Boris Yeltsin had a similar experience when he visited a Randalls grocery store near Houston, TX in 1989.
While on the way to the airport, Yeltsin decided to take an unannounced visit to a grocery store. Yeltsin said that he wanted to visit a typical store in order to see what the average American shopping experience was like. The group decided to visit Randalls.
During his visit, Yeltsin inspected the product selection in the store and tried free samples of cheese and produce. According to the manager on duty at the time, Yeltsin was very interested in the frozen food section, and a picture of Yeltsin looking at a selection of Pudding Pops was widely republished. He was astonished by the selection available in the store, which he was told offered about 30,000 unique products, and expressed disbelief that such a store was available to residents outside of major urban areas like New York City.
Following the grocery store visit, Yeltsin and his entourage flew to Miami, their final location before returning to the Soviet Union. During the flight, Yeltsin was in a state of shock regarding the grocery store and remained speechless for a long time.
Yeltsin commented that if people in the Soviet Union were aware of the quality of the average American grocery store, "there would be a revolution", further saying that "Even the Politburo doesn't have this choice. Not even Mr. Gorbachev."
He later wrote in his autobiography, "When I saw those shelves crammed with hundreds, thousands of cans, cartons and goods of every possible sort, for the first time I felt quite frankly sick with despair for the Soviet people. That such a potentially super-rich country as ours has been brought to a state of such poverty! It is terrible to think of it."
Viktor Belenko, the MiG-25 pilot who defected to the west in 1976 had his eyes opened.
Belenko’s first stop was an aircraft carrier, where things looked suspicious to him. At dinner, the sailors were allowed to serve themselves as much as they wanted. That didn’t make any sense. To test the system, after filling his plate, he returned to the line and filled another plate. No one paid any attention to him, and now he had two meals in front of him.
Well, sure, maybe the military fed their men well… but surely all the other citizens were starving, as he’d been told was inevitable without communism? His first visit to a supermarket sought to answer that question. He was surprised by all the food but even more surprised by how the place was (from his perspective) basically empty of people. Why wasn’t the place crowded, like any Soviet store would when they had goods in stock? Maybe people couldn’t afford any of this food?
"Thirty or forty different varieties; milk, butter, eggs, more than he had ever seen in any one place; the meat counter, at least twenty meters long, with virtually every kind of meat in the world-wrapped so you could take it in your hand, examine, and choose or not; labeled and graded as to quality. A date stamped on the package to warn when it would begin to spoil!..."

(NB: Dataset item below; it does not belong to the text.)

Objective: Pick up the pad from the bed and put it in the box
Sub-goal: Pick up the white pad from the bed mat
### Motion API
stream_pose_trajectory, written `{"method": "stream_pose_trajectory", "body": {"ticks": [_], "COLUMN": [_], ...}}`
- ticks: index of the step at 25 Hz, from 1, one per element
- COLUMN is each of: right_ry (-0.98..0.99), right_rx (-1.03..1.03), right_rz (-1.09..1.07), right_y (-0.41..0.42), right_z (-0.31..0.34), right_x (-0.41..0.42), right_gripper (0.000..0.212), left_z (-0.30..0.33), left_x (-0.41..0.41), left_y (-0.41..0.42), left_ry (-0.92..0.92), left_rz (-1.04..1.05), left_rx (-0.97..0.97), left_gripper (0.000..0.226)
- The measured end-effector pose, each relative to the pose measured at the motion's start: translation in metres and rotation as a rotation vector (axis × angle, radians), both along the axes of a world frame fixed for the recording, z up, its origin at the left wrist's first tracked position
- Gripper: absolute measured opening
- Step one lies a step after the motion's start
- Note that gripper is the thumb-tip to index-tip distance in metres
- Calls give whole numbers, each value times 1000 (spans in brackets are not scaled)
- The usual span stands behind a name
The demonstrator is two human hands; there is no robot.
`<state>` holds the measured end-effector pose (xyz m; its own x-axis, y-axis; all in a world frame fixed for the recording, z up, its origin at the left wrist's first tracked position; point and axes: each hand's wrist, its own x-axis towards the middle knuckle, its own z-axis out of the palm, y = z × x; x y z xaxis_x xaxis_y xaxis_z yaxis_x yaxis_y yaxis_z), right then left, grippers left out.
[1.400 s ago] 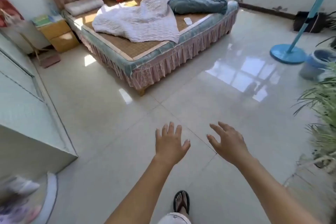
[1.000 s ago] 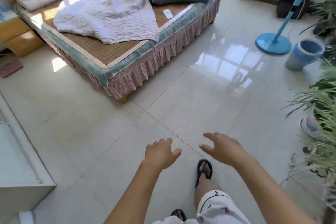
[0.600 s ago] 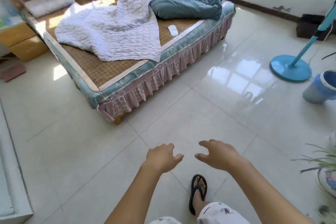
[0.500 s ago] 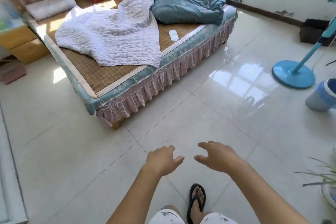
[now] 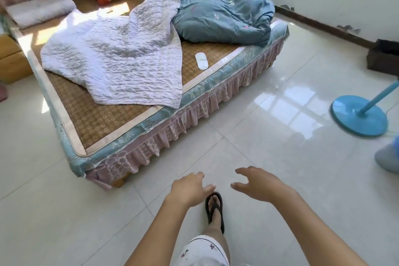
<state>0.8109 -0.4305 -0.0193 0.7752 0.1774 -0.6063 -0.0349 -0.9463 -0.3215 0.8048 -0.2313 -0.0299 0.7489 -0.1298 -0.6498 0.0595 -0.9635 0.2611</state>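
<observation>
A small white oval pad [image 5: 201, 61] lies flat on the woven mat of the bed [image 5: 121, 134], near its right edge, between the white quilt and the blue duvet. My left hand [image 5: 190, 188] and my right hand [image 5: 257, 183] hang over the floor tiles well short of the bed, both empty with fingers loosely spread and curled downward. A dark box [image 5: 383, 58] stands on the floor by the right wall, partly cut off by the frame edge.
A white quilt [image 5: 121, 60] and a blue duvet [image 5: 220, 15] cover much of the bed; pillows lie at its head. A blue fan base [image 5: 358, 116] and a blue bucket [image 5: 388, 157] stand on the right. My sandalled foot [image 5: 213, 207] is on the tiles.
I have walked closer to the bed, which now looks larger and nearer. Both hands stayed empty in front of me, fingers curling slightly.
</observation>
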Motion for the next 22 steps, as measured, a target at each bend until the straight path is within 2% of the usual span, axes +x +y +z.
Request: {"method": "stream_pose_trajectory", "body": {"ticks": [8,14,22], "right_ry": [20,35,71], "right_rx": [-35,-29,-41], "right_rz": [-15,20,162], "right_y": [-9,-17,-45], "right_z": [5,2,-25], "right_x": [203,345,571], "right_gripper": [60,53,58], "left_z": [2,-11,-36], "left_x": [220,343,549], "left_y": [-5,-16,-44], "left_ry": [-23,62,117], "left_rz": [-58,-17,61], "left_rx": [19,25,54], "left_gripper": [62,62,57]}}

“…Never had Belenko been in a closed market selling meat or produce that did not smell of spoilage, of unwashed bins and counters, of decaying, unswept remnants of food. Never had he been in a market offering anything desirable that was not crowded inside, with lines waiting outside. Always he had been told that the masses of exploited [U.S. citizens] lived in the shadow of hunger and that pockets of near starvation were widespread, and he had seen photographs that seemed to demonstrate that.”
“If this were a real store, a woman in less than an hour could buy enough food in just this one place to feed a whole family for two weeks. But where are the people, the crowds, the lines? Ah, that proves it. This is not a real store, The people can't afford it. If they could, everybody would be here. It's a showplace of the Dark Forces. But what do they do with all the meat, fruit and vegetables, milk, and everything else that they can't keep here all the time? They must take it away for themselves every few nights and replace it.”
My daughter had the same experience with a Russian exchange student. When she walked into her first Walmart she was stunned!